Start of Provided records

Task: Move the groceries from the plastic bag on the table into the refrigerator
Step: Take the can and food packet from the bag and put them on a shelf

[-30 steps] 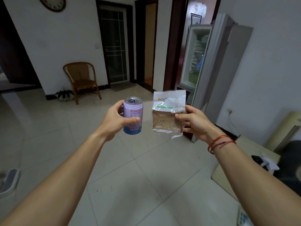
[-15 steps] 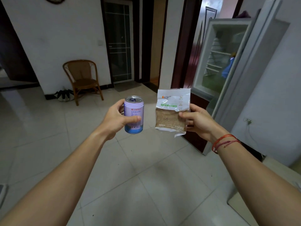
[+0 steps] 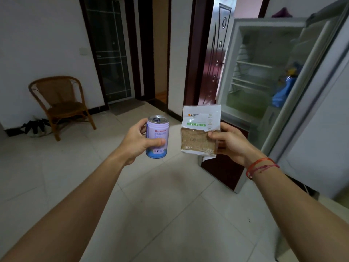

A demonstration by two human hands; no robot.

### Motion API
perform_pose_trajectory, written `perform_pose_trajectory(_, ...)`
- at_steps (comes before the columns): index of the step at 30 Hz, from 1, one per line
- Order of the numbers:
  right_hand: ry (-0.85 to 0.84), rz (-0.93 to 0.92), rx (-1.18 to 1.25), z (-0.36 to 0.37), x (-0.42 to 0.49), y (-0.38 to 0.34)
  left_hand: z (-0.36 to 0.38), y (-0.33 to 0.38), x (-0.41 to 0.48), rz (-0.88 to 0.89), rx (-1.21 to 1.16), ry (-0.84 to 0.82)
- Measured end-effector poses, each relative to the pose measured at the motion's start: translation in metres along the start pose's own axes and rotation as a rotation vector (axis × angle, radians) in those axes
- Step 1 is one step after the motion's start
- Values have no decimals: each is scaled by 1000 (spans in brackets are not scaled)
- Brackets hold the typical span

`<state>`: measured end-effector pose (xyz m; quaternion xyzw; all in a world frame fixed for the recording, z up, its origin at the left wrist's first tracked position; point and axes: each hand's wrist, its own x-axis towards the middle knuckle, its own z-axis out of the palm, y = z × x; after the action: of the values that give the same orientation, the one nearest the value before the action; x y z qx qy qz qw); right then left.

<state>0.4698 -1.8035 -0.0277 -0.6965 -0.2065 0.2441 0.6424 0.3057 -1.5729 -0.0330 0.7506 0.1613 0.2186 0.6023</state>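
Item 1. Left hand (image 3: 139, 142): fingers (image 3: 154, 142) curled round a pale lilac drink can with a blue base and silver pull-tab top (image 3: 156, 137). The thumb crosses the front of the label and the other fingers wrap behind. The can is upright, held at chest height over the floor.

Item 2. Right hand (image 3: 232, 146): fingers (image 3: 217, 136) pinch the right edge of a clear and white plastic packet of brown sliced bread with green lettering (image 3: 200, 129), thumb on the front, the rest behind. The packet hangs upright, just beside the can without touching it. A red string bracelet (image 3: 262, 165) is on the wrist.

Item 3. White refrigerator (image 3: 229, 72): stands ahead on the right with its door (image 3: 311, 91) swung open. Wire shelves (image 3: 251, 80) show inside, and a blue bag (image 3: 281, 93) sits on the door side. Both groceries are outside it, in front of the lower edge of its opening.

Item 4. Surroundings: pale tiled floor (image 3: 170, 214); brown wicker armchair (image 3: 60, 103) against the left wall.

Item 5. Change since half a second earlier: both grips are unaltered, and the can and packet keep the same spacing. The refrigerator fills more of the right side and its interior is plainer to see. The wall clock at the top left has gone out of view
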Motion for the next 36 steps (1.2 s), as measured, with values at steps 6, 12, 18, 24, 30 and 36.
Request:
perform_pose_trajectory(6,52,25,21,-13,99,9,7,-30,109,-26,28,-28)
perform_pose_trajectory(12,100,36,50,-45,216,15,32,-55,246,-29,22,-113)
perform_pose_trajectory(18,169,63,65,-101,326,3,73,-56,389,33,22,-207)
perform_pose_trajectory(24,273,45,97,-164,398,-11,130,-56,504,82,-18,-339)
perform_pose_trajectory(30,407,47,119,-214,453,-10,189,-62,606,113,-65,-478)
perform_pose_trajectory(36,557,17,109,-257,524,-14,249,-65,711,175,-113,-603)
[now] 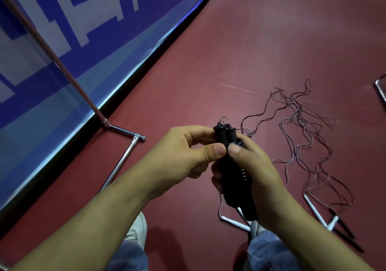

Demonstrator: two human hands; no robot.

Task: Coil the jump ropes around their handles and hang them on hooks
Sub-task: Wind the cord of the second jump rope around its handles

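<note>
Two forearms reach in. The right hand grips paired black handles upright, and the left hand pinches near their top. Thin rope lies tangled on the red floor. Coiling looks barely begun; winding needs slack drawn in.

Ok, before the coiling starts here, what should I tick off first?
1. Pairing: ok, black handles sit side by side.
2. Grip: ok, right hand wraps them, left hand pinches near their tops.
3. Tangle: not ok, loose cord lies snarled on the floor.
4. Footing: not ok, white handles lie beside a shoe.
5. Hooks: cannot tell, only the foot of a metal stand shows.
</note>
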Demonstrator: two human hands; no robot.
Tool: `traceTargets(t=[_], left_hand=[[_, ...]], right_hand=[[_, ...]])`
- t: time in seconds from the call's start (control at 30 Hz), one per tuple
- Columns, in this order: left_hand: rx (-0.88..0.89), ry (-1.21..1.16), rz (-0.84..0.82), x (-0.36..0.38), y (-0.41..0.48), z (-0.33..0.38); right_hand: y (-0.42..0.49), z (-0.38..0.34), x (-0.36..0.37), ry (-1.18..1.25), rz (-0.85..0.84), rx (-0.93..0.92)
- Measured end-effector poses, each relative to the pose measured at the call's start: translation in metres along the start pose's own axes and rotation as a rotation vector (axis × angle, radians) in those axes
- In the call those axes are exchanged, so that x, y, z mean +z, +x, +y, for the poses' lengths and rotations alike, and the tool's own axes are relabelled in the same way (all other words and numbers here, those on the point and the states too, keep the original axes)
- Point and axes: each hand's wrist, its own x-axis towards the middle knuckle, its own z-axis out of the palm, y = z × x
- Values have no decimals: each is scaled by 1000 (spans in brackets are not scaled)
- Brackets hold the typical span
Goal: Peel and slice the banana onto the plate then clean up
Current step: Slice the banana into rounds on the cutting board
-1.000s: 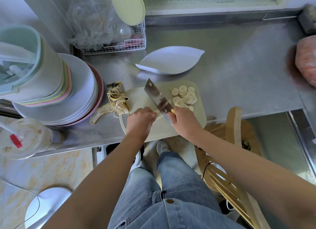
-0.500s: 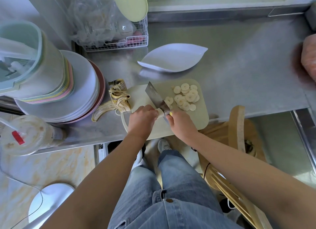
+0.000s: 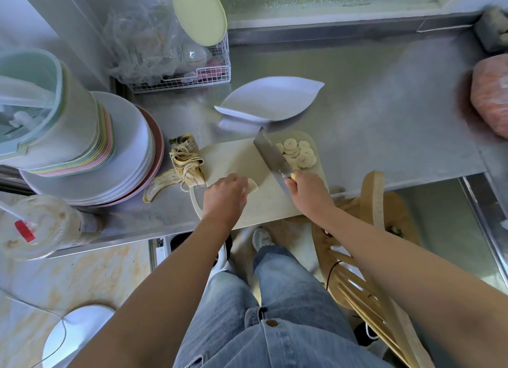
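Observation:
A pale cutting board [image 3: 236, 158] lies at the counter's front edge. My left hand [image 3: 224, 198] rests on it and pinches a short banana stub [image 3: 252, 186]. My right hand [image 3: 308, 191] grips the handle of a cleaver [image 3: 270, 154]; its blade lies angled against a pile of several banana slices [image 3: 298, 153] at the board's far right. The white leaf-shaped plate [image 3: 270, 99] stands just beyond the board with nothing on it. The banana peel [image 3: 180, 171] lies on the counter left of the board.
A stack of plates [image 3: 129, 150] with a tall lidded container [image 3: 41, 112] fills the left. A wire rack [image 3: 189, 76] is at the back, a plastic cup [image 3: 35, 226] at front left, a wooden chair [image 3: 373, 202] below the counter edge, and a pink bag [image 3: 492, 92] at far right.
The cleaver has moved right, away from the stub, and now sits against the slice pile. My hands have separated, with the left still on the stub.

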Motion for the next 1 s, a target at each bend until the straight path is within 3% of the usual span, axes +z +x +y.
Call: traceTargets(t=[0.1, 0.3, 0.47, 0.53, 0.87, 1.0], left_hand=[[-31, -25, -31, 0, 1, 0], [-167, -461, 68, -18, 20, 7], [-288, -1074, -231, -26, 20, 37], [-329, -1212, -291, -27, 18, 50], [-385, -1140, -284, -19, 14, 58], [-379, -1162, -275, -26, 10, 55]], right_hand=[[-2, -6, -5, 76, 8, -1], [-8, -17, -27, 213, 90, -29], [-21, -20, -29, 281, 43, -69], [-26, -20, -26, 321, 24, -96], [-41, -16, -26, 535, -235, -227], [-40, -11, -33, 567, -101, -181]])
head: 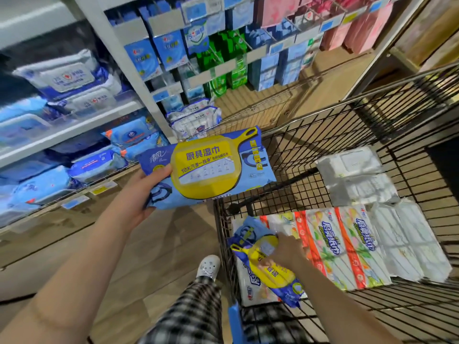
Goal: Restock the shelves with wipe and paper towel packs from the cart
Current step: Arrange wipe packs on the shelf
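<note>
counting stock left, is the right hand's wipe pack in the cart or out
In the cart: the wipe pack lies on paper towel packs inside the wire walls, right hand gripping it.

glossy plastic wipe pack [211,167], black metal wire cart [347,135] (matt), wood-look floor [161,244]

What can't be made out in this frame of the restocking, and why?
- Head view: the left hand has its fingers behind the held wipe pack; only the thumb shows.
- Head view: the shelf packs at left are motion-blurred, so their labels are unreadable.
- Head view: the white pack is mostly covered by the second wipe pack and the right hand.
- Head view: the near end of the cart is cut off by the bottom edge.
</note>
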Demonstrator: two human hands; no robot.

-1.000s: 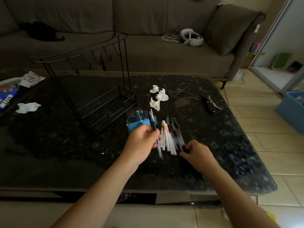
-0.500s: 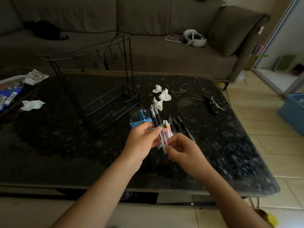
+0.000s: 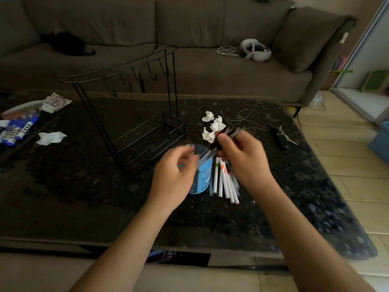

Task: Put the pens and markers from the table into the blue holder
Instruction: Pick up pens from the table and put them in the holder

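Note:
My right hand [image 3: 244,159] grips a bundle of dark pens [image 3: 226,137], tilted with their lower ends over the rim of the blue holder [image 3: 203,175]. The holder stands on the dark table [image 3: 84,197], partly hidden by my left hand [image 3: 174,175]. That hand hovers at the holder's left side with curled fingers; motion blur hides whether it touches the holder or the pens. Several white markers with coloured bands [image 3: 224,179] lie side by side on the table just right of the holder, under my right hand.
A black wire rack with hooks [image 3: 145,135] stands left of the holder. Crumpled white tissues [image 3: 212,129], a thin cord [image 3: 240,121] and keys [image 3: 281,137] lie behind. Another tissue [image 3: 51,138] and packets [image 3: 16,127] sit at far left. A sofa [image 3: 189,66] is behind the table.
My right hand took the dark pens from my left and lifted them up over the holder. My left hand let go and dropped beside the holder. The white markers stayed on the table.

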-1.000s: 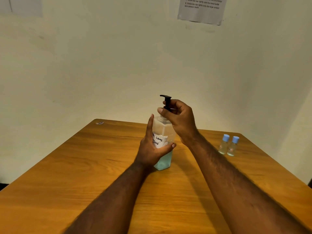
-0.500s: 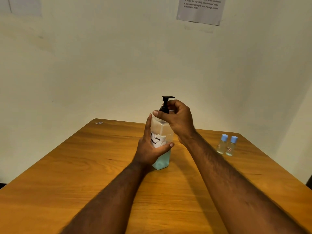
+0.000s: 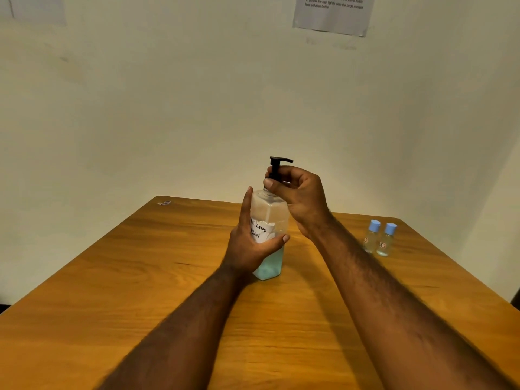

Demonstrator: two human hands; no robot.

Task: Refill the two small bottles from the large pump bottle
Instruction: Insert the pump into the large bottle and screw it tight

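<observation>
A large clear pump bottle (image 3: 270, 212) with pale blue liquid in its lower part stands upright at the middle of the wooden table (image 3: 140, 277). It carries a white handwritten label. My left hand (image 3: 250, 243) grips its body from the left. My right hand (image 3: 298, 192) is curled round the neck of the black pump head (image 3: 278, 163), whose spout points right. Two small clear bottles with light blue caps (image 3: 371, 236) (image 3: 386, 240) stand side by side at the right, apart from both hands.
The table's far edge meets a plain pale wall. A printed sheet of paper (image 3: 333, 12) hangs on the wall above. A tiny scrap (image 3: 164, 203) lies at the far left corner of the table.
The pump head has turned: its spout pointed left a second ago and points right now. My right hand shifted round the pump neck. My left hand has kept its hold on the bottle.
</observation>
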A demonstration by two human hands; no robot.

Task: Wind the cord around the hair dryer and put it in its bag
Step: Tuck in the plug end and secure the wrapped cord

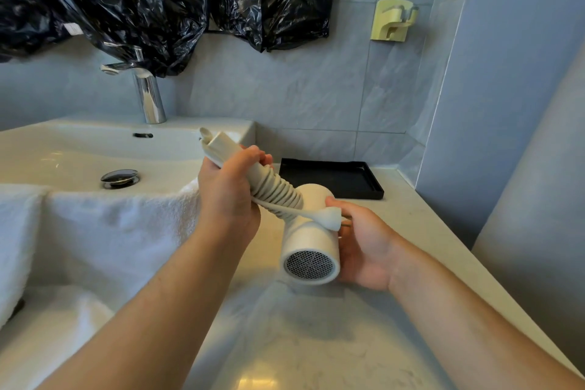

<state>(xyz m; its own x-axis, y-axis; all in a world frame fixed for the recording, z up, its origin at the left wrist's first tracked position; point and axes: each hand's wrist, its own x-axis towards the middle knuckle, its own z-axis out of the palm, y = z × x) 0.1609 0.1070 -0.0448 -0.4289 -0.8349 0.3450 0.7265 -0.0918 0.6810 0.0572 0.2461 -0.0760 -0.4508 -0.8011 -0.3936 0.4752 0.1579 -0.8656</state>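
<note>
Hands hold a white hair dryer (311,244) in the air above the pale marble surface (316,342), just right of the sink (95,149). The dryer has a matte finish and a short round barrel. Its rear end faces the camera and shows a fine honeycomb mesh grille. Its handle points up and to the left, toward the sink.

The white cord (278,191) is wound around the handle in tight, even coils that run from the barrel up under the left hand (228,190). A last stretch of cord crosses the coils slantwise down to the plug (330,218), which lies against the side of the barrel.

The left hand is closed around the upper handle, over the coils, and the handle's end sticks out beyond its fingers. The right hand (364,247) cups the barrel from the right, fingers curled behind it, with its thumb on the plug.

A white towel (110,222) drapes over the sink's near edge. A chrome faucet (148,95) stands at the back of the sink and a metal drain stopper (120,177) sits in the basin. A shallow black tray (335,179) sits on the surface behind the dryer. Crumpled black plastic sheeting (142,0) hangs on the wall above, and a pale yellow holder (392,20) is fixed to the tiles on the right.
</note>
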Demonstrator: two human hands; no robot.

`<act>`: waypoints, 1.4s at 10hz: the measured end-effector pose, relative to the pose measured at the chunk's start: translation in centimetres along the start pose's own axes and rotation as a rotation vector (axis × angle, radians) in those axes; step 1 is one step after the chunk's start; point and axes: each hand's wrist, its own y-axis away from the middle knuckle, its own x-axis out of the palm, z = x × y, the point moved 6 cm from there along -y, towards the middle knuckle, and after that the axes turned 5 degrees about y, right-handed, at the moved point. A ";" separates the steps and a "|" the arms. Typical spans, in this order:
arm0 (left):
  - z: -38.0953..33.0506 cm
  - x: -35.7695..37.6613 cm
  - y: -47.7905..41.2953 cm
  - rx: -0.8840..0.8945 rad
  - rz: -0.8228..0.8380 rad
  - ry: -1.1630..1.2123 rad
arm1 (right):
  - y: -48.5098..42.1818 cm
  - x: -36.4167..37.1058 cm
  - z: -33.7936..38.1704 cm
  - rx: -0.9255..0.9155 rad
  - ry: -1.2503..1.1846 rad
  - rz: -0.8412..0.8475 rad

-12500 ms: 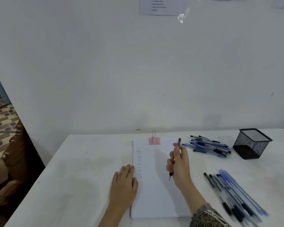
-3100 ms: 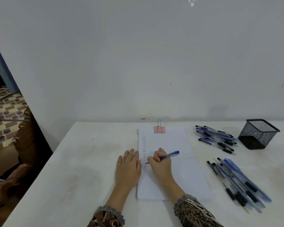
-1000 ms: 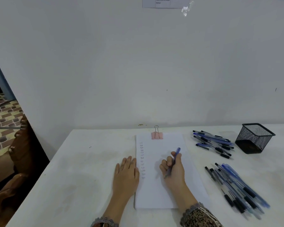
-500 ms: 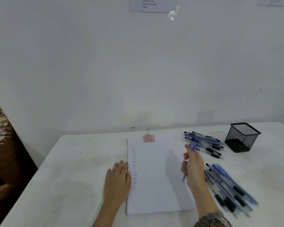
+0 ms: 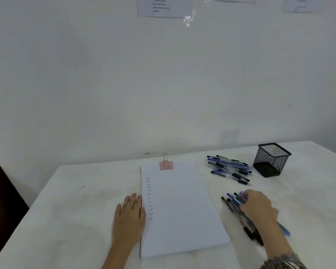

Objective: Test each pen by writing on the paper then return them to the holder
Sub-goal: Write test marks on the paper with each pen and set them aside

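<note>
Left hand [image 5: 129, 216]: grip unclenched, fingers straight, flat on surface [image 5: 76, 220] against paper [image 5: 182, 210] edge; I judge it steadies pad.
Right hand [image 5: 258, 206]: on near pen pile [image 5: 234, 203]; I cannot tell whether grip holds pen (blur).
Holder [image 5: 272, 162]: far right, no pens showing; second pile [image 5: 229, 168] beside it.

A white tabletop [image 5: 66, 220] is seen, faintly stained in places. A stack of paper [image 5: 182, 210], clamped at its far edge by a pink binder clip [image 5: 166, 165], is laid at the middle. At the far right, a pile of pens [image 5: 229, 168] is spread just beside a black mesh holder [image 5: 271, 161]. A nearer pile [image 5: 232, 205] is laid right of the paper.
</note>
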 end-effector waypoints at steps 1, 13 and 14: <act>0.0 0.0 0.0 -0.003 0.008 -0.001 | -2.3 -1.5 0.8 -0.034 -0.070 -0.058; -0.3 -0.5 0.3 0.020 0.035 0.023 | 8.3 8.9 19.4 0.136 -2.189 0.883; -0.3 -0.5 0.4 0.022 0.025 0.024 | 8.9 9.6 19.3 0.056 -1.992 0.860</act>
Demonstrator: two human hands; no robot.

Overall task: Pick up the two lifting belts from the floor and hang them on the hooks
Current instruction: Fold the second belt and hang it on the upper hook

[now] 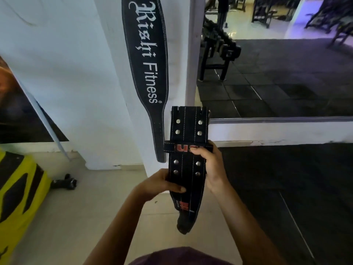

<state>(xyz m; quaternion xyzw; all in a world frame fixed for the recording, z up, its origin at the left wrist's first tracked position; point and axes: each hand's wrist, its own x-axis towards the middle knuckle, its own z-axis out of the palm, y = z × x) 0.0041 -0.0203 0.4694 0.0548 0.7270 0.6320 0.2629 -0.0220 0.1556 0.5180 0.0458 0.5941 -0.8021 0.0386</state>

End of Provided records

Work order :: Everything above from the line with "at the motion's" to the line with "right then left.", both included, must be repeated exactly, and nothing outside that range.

Output for this task ::
- Measured end-effector poses, each relative to the pose measured at the motion's start: translation in metres along the start pose's own axes and rotation as a rotation vector (axis × angle, radians) in those axes
- Step 1 is one step after the motion's start
- Values have no decimals: each is scaled by 1000 (spans in brackets are not scaled)
- Brackets hold the typical span

`<state>`: measured end-effector pose (xyz m; quaternion xyzw; all in a world frame fixed for the recording, z up, its origin at the left wrist's first tracked position; point and axes: each hand's wrist, its own x-axis towards the middle knuckle, its own z-axis out of the palm, y = z × x; after the action: of the values that give the same orientation, the one nearest the value before the action; x y z qx qy qz qw); right then left.

There is nothing else to this exercise.